# Work request
Pictures found in the material must be left out, and every line returned as written.

# Supplied data
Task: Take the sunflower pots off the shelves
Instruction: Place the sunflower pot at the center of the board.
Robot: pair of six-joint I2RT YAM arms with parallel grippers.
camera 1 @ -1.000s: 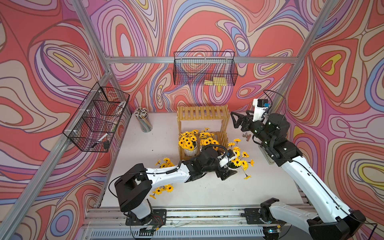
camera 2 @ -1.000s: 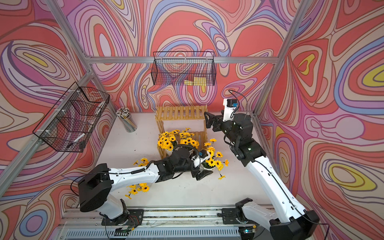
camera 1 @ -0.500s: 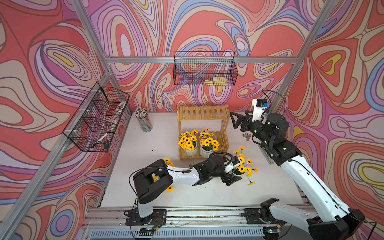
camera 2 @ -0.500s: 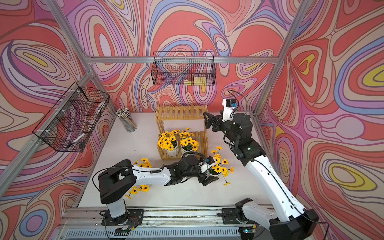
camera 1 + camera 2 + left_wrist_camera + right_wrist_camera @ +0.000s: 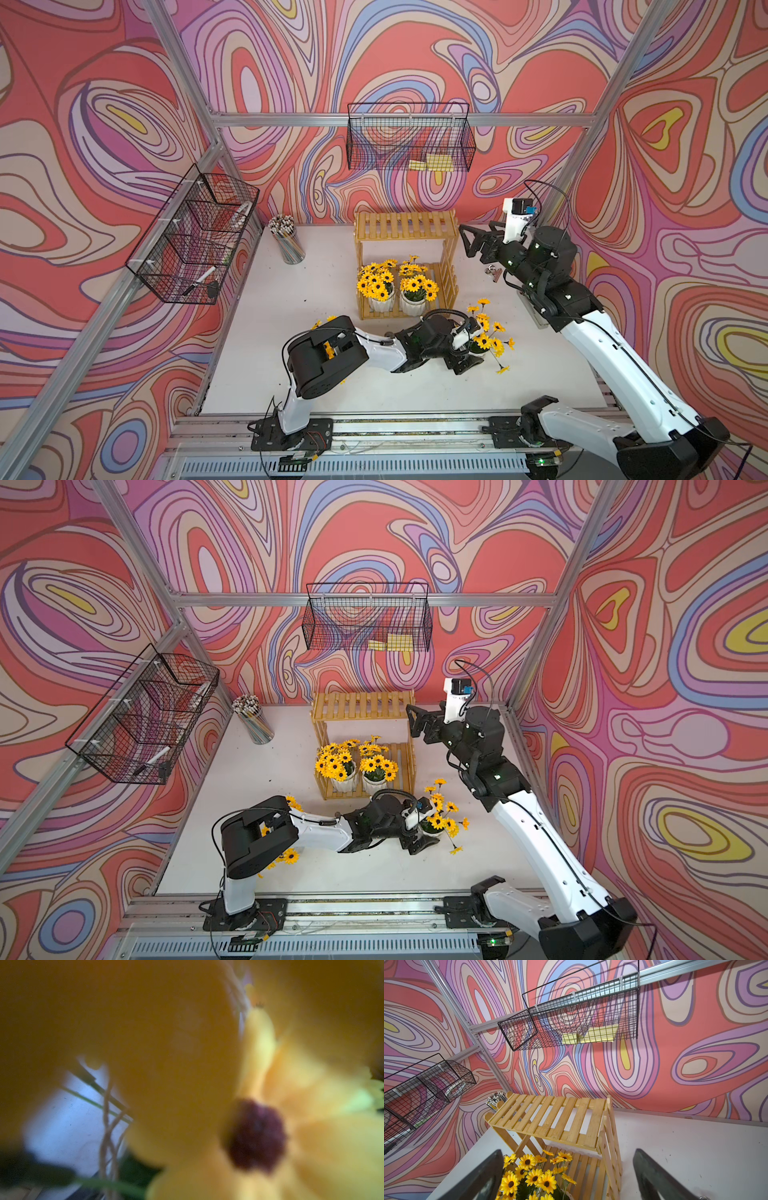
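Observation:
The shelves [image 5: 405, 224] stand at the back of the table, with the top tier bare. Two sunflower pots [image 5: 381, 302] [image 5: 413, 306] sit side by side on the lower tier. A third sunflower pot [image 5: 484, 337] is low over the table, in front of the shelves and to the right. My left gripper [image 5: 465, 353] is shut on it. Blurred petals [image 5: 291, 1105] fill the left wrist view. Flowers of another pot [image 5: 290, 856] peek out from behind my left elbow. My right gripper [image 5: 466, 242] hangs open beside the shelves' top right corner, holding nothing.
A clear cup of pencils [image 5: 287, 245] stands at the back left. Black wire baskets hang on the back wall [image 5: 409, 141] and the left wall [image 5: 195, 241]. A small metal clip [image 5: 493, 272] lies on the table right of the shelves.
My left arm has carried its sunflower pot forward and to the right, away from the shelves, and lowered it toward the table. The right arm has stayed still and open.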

# Completed exercise
Task: Take the sunflower pots off the shelves
Instruction: Place the sunflower pot at the center of the board.
Robot: pair of six-joint I2RT YAM arms with parallel grippers.
camera 1 @ -1.000s: 
camera 2 @ -1.000s: 
camera 1 @ -0.500s: 
camera 2 @ -0.500s: 
camera 1 + camera 2 + left_wrist_camera + right_wrist_camera @ +0.000s: 
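Observation:
The shelves [image 5: 405, 224] stand at the back of the table, with the top tier bare. Two sunflower pots [image 5: 381, 302] [image 5: 413, 306] sit side by side on the lower tier. A third sunflower pot [image 5: 484, 337] is low over the table, in front of the shelves and to the right. My left gripper [image 5: 465, 353] is shut on it. Blurred petals [image 5: 291, 1105] fill the left wrist view. Flowers of another pot [image 5: 290, 856] peek out from behind my left elbow. My right gripper [image 5: 466, 242] hangs open beside the shelves' top right corner, holding nothing.
A clear cup of pencils [image 5: 287, 245] stands at the back left. Black wire baskets hang on the back wall [image 5: 409, 141] and the left wall [image 5: 195, 241]. A small metal clip [image 5: 493, 272] lies on the table right of the shelves.
My left arm has carried its sunflower pot forward and to the right, away from the shelves, and lowered it toward the table. The right arm has stayed still and open.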

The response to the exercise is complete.